Consistent with a firmly established Group policy, Edison and its principal subsidiaries have also asked their Independent Auditors to audit their semiannual financial statements and, in the case of companies that operate in the electric power and natural gas industries, the separate financial statements that are prepared annually for the Electric Power and Hydrocarbons operations and to perform special audits needed to comply with contractual requirements or required by the Electric Power and Gas Authority. These audits assignments have been revised to comply with relevant regulations issued recently by the Electric Power and Gas Authority.

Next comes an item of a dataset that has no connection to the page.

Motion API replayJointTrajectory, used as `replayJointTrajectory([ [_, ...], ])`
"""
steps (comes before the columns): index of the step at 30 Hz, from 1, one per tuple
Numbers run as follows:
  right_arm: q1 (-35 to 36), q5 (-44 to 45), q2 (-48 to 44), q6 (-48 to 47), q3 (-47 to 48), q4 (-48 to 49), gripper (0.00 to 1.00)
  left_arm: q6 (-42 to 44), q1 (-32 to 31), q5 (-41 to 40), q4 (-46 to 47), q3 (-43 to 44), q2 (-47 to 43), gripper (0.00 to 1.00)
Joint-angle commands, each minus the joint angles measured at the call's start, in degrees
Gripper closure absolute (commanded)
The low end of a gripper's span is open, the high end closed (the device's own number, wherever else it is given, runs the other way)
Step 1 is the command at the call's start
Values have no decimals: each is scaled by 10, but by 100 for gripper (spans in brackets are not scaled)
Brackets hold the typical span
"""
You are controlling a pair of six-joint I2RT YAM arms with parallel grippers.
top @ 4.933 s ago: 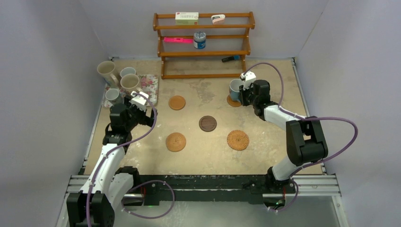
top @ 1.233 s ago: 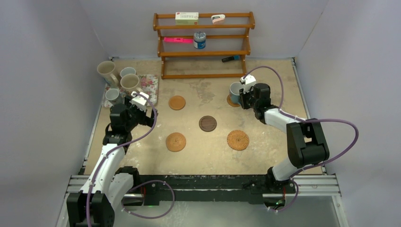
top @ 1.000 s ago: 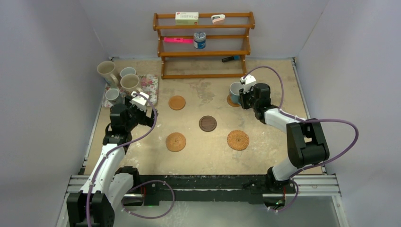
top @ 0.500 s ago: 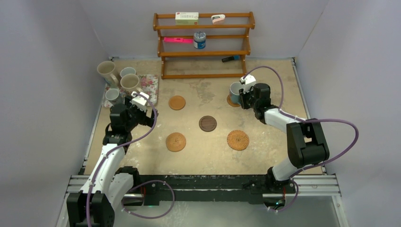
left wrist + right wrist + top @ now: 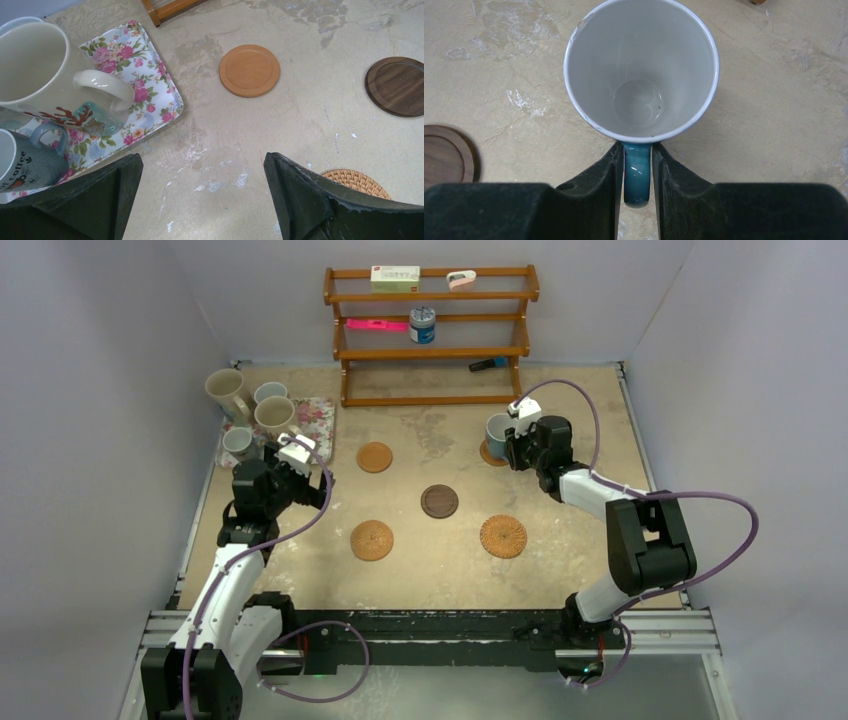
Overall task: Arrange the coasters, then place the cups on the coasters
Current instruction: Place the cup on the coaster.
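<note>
The right claw (image 5: 638, 150) is almost closed, both fingers against the handle of the blue cup (image 5: 640, 70), upright on a tan coaster (image 5: 491, 455) right of centre in the top view. The left claw (image 5: 201, 160) hangs wide open, empty, beside the floral tray (image 5: 150, 85).

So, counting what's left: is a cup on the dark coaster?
No, the dark coaster lies bare in the top view.
</note>
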Motion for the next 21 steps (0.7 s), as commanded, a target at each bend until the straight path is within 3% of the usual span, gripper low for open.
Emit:
replayJointTrajectory([
  [1,-1,4,-8,-8,14,26,70,11,3,13,10,-3,-8,0],
  [21,-1,8,-16,-8,12,18,68,12,3,14,9,-4,-8,0],
])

Edison’s Independent Auditors, PWC and its international network, working in accordance with assignments they received directly, audited about 94% of total consolidated assets (2010) and about 76% of total consolidated revenue; taking into account the assignments to other independent statutory auditors, the percentages raise respectively to 99% and to 100%.

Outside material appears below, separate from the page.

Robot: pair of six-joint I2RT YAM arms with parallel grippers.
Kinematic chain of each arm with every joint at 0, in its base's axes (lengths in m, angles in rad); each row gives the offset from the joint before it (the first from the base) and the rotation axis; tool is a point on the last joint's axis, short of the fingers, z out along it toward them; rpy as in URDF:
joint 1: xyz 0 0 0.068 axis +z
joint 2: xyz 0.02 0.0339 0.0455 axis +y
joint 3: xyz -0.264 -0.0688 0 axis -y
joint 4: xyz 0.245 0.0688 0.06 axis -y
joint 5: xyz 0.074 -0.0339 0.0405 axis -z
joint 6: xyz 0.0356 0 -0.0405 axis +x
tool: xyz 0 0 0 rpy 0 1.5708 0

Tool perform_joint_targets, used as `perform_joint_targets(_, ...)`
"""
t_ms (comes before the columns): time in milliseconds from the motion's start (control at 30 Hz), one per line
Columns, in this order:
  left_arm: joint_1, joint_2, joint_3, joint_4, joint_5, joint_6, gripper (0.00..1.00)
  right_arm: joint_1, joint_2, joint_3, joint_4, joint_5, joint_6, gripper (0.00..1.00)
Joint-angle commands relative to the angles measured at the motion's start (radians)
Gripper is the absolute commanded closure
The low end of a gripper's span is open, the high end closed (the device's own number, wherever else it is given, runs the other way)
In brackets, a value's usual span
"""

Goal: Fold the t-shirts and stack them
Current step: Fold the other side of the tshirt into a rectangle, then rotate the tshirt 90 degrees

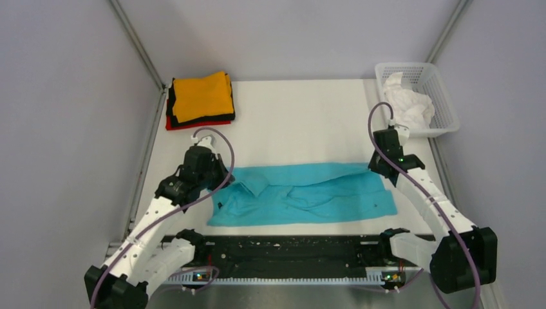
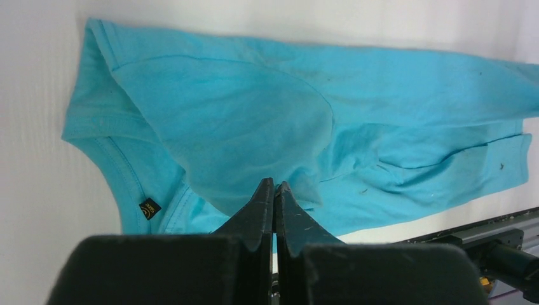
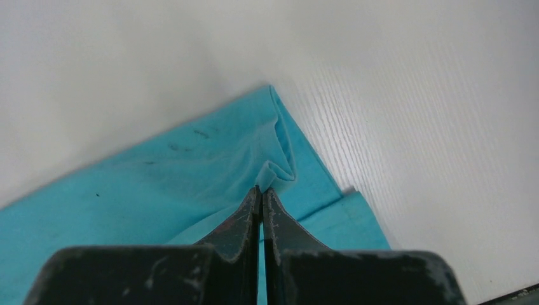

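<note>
A teal t-shirt [image 1: 309, 196] lies lengthwise across the near middle of the white table, partly folded, with its far long edge doubled over. My left gripper [image 1: 219, 179] is at the shirt's left end and is shut on a fold of teal cloth [image 2: 254, 114] near the collar; the jaws meet at the tips [image 2: 274, 184]. My right gripper [image 1: 381, 168] is at the shirt's far right corner and is shut on a pinch of its edge [image 3: 279, 170], with the tips together [image 3: 261, 189]. A folded stack with orange on top [image 1: 201, 96], over black and red, sits at the far left.
A white lattice basket [image 1: 444, 96] at the far right holds a crumpled white t-shirt [image 1: 407, 103]. A black rail [image 1: 283, 254] runs along the near edge between the arm bases. Grey walls close in the table on the left and right.
</note>
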Motion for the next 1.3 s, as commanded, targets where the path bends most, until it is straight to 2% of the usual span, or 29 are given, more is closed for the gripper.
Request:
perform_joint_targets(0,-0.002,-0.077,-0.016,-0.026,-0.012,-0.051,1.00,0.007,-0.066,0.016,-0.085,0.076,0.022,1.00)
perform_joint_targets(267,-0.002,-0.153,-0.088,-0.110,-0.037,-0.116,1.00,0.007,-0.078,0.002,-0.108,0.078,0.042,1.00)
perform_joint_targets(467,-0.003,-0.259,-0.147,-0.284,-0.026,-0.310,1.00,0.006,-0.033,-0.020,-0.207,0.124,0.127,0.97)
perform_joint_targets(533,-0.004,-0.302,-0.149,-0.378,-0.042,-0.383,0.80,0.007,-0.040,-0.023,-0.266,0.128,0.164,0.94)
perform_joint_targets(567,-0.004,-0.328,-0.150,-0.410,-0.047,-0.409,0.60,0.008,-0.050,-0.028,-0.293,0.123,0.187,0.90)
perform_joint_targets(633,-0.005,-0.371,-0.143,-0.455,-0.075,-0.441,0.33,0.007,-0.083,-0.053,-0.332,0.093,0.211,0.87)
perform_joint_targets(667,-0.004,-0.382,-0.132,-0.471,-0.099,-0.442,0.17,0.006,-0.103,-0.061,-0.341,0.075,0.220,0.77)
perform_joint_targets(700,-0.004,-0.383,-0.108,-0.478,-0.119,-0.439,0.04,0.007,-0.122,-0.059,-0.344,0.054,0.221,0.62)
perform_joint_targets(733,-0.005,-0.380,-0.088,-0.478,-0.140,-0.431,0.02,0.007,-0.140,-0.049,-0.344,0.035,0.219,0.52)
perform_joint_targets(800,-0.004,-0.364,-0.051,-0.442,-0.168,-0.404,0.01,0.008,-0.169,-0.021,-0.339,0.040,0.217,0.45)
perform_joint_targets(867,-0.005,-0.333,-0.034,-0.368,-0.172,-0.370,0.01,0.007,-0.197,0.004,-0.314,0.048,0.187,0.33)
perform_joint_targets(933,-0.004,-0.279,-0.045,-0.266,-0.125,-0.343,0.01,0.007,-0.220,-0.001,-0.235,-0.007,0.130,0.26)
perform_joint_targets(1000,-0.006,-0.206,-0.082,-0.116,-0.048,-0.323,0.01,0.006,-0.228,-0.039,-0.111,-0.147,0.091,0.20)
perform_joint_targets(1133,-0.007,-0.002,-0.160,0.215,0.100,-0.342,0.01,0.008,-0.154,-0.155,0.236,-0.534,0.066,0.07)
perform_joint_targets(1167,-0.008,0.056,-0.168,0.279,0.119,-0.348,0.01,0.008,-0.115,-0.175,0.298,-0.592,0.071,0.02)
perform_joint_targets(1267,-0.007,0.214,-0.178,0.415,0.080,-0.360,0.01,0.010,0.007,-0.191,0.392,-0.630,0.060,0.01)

Edison’s Shareholders’ Meeting that granted the independent statutory audit assignment also approved the corresponding fees.

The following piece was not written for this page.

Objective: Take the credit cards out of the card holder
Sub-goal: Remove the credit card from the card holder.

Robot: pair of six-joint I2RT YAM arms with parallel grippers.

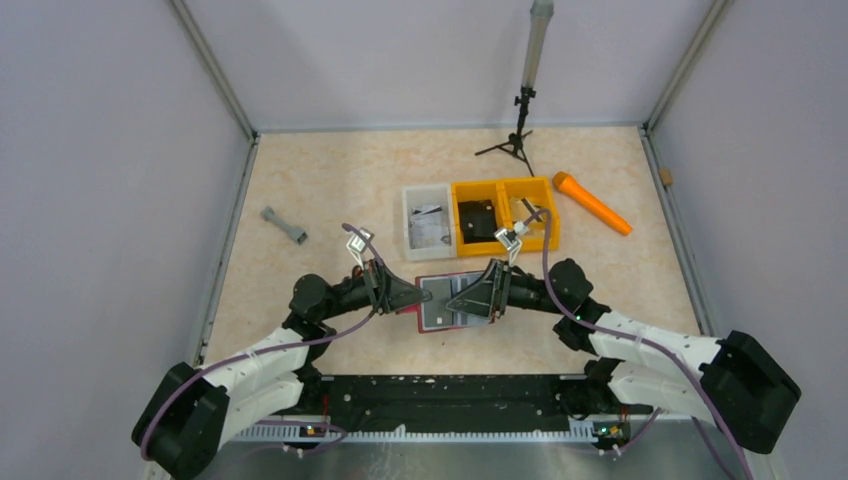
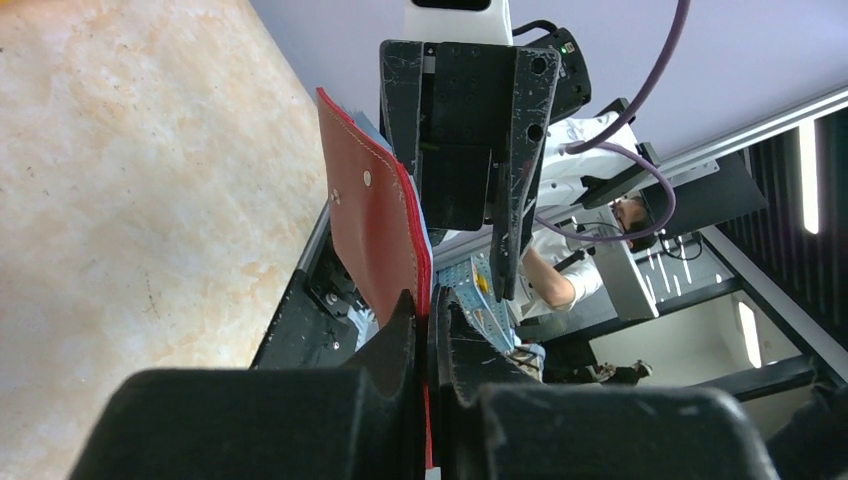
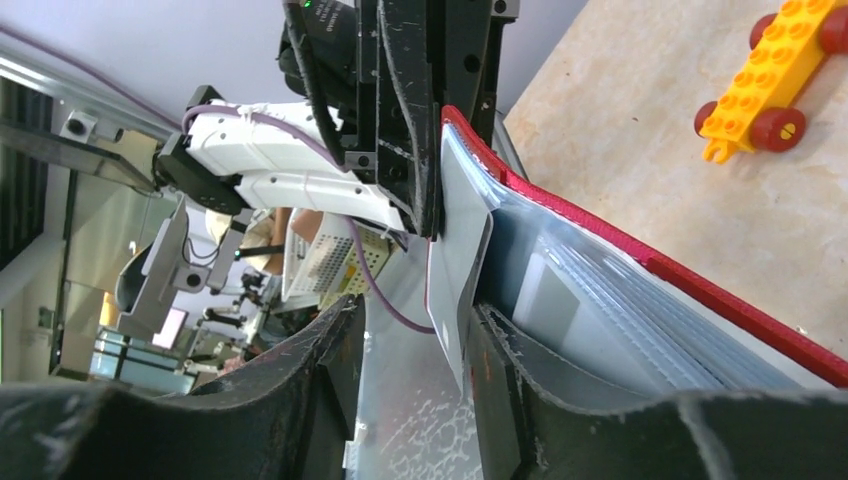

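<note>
Here the left pincer (image 2: 430, 312) clamps an edge of the card holder (image 2: 372, 228) above the worktop (image 1: 330, 180) while the right pincer (image 3: 420, 335) stands spread astride one protruding credit card (image 3: 458, 262), so a skewed pinch could well jam it or tug the holder loose.

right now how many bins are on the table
3, in a row behind the wallet: a white bin on the left, an orange bin in the middle, another orange bin on the right. The orange two touch and may be one piece.
</note>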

The total consideration owed for the provision at the Group level of independent statutory auditing services and services other than auditing amounted to 2,074,000 euros in 2010. A breakdown is provided below:
|Description||PWC Auditors||Other Auditors||Total|
|Audit of the statutory financial statements||5,585||464,969||
|Audit of the consolidated financial statements||1,07||88,933||
|Limited audit of the semiannual report||1,56||129,415||
|Regular reviews of the accounting records||620||51,702||
|Coordination with other auditors||160||13,119||
|Audit of separate annual financial statements||485||40,516||
|Additional review and verification activities||1,870||222,721||
|Total Edison Spa||11,350||1,011,375||
|Italian subsidiaries and joint ventures||9,368||808,883||951||61,956||10,319||870,839|
|Foreign subsidiaries and joint ventures||1,012||115,980||785||75,983||1,797||191,963|
|Total Edison Group||21,730||1,936,238||1,736||137,939||23,466||2,074,177|
Starting in 2008, Edison’s auditing costs include the review performed to ascertain that the Report on Operations was consistent with the financial statements, as required by Legislative Decree No. 32/2007, enacted to implement EU Directive No. 51/2003 (content of the Report on Operations and wording of the Independent Auditors’ Report), as well as the tests performed to comply with the requirements of Article 9 of Legislative Decree No. 471/1997. Starting in 2009, the auditing costs include a review of the Corporate Governance Report, as required by current regulations. Additional review assignments performed by the Independent Auditors PricewaterhouseCoopers and its network in 2010 included mainly certifications issued to satisfy contractual obligations, as well as reviews of accounting data and certifications of certain accounting and financial information contained in documents concerning the placement of bonds issued during the year.